#### DATA SUPPLIED

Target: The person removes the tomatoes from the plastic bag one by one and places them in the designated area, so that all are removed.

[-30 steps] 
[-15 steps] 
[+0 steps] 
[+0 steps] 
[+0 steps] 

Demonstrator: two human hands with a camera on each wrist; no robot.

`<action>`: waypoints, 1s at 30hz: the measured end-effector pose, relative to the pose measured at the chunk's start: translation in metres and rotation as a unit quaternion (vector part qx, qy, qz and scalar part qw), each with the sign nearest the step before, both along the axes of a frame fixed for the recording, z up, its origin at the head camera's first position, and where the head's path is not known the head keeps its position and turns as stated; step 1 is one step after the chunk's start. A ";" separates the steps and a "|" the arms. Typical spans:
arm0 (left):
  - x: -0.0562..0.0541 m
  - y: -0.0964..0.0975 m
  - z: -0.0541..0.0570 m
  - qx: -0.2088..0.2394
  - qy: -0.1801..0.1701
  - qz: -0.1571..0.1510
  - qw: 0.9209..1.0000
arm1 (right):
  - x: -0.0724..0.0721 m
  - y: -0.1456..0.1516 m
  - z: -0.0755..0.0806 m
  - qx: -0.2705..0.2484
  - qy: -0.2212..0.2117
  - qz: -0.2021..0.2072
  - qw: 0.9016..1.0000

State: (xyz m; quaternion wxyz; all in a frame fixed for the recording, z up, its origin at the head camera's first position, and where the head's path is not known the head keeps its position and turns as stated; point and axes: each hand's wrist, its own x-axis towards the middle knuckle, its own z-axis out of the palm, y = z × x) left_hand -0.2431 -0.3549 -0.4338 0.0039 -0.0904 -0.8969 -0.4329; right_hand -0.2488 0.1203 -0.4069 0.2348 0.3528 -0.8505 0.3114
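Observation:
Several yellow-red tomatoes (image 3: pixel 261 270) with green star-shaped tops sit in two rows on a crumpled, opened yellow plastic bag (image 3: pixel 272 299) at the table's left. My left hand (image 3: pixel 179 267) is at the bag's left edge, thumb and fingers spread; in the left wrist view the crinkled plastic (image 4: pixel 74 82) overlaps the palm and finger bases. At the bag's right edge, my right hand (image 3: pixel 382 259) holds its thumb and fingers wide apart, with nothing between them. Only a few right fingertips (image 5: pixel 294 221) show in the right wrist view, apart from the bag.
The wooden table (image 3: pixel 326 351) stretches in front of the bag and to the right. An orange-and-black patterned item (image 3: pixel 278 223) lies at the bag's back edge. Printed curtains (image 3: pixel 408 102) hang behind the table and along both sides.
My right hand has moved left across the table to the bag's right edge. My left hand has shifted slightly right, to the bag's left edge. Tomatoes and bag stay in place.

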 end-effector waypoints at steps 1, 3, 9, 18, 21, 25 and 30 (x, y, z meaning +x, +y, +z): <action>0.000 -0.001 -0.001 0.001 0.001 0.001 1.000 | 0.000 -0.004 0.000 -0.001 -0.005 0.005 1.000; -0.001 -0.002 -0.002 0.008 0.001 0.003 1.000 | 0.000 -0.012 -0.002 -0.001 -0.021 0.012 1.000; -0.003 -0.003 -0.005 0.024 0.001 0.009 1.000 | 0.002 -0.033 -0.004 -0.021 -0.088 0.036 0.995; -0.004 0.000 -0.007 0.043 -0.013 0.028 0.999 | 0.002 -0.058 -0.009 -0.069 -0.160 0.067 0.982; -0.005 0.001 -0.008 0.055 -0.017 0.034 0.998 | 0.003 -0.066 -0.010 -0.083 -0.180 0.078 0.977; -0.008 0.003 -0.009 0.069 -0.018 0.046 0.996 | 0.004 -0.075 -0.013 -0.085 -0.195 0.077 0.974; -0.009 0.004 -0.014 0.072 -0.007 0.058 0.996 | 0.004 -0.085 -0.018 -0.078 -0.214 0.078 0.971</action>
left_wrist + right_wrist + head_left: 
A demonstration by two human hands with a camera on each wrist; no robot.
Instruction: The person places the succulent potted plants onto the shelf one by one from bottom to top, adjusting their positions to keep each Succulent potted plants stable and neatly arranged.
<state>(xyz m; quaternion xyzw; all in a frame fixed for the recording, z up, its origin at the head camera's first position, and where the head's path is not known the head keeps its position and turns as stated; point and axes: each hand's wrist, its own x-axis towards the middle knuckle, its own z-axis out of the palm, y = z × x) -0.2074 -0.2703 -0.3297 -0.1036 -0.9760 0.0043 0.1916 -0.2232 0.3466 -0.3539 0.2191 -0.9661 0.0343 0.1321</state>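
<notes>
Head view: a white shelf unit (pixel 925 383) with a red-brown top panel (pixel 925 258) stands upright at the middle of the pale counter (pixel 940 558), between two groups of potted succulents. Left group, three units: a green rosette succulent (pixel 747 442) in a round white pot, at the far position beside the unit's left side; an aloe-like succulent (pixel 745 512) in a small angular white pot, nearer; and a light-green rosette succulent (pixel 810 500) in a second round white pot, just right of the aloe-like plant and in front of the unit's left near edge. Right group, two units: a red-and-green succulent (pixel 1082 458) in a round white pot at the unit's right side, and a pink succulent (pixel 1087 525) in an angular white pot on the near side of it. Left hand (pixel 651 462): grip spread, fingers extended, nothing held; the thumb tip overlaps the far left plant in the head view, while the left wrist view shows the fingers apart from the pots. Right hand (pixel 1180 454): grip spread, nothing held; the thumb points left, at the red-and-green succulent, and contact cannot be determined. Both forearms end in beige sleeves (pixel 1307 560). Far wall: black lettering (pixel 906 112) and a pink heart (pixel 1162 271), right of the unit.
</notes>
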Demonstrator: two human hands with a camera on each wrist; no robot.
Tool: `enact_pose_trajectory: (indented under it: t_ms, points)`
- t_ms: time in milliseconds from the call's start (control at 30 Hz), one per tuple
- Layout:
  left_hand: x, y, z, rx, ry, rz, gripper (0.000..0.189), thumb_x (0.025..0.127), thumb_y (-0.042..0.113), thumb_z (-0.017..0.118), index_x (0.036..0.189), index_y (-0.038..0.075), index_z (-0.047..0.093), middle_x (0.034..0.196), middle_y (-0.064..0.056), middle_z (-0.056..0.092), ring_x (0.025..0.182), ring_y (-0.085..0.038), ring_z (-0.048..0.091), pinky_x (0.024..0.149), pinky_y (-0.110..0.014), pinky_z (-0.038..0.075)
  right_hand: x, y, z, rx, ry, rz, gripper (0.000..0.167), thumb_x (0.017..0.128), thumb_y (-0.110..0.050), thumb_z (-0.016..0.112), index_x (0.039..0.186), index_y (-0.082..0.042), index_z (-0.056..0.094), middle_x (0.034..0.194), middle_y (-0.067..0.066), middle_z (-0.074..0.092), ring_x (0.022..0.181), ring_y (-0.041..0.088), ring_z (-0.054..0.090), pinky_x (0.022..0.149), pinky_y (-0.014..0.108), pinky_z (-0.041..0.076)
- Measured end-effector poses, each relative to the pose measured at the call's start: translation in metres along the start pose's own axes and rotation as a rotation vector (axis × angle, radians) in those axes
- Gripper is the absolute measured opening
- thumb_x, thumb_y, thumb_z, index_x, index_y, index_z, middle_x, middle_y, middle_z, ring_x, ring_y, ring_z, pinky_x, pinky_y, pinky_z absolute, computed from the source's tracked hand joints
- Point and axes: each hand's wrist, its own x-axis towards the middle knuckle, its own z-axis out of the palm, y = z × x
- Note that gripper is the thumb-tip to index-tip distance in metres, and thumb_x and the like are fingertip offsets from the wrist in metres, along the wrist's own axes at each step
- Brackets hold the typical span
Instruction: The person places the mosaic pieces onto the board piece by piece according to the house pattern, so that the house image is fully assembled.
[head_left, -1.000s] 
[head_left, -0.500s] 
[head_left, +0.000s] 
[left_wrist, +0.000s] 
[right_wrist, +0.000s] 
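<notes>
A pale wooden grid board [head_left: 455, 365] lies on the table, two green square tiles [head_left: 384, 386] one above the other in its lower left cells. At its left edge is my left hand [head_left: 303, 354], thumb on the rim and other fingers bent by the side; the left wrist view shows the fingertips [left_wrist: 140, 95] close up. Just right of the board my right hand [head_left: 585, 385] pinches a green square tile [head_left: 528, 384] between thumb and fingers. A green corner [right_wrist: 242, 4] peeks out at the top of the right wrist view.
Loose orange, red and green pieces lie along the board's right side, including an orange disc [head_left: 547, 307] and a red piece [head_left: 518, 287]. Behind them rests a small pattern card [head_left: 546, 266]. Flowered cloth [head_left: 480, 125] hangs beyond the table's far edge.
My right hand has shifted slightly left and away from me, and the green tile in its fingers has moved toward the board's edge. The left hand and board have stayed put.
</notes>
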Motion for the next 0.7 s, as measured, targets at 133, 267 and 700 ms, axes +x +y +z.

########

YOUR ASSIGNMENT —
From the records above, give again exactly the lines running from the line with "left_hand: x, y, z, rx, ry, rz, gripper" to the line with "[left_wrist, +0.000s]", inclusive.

TASK SOLUTION —
  left_hand: x, y, z, rx, ry, rz, gripper (0.000..0.189), thumb_x (0.025..0.127), thumb_y (-0.042..0.113), thumb_z (-0.017..0.118), index_x (0.036..0.189), index_y (-0.038..0.075), index_z (-0.047..0.093), middle_x (0.034..0.196), middle_y (-0.064..0.056), middle_z (-0.056..0.092), ring_x (0.025..0.182), ring_y (-0.085..0.038), ring_z (-0.048..0.091), pinky_x (0.024..0.149), pinky_y (-0.110..0.014), pinky_z (-0.038..0.075)
  right_hand: x, y, z, rx, ry, rz, gripper (0.000..0.167), thumb_x (0.017..0.128), thumb_y (-0.110..0.050), thumb_z (-0.016..0.112), index_x (0.039..0.186), index_y (-0.082..0.042), index_z (-0.056..0.094), middle_x (0.034..0.194), middle_y (-0.067..0.066), middle_z (-0.074..0.092), ring_x (0.022..0.181), ring_y (-0.041..0.088), ring_z (-0.054..0.090), pinky_x (0.022..0.149), pinky_y (-0.014..0.108), pinky_z (-0.041..0.076)
- Measured end-effector poses, each relative to the pose measured at the call's start: translation in metres along the start pose's own axes and rotation as a rotation vector (axis × angle, radians) in those axes
- Gripper is the absolute measured opening
- thumb_x, thumb_y, thumb_z, index_x, index_y, index_z, middle_x, middle_y, middle_z, ring_x, ring_y, ring_z, pinky_x, pinky_y, pinky_z absolute, computed from the source's tracked hand joints
- Point and axes: each hand's wrist, its own x-axis towards the middle knuckle, its own z-axis out of the palm, y = z × x
- Note that gripper is the thumb-tip to index-tip distance in metres, and thumb_x and the like are fingertip offsets from the wrist in metres, along the wrist's own axes at each step
- Brackets hold the typical span
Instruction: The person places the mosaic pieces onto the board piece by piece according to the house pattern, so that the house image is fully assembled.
[head_left, -1.000s] 
[head_left, -0.500s] 
[head_left, +0.000s] 
[left_wrist, +0.000s] 

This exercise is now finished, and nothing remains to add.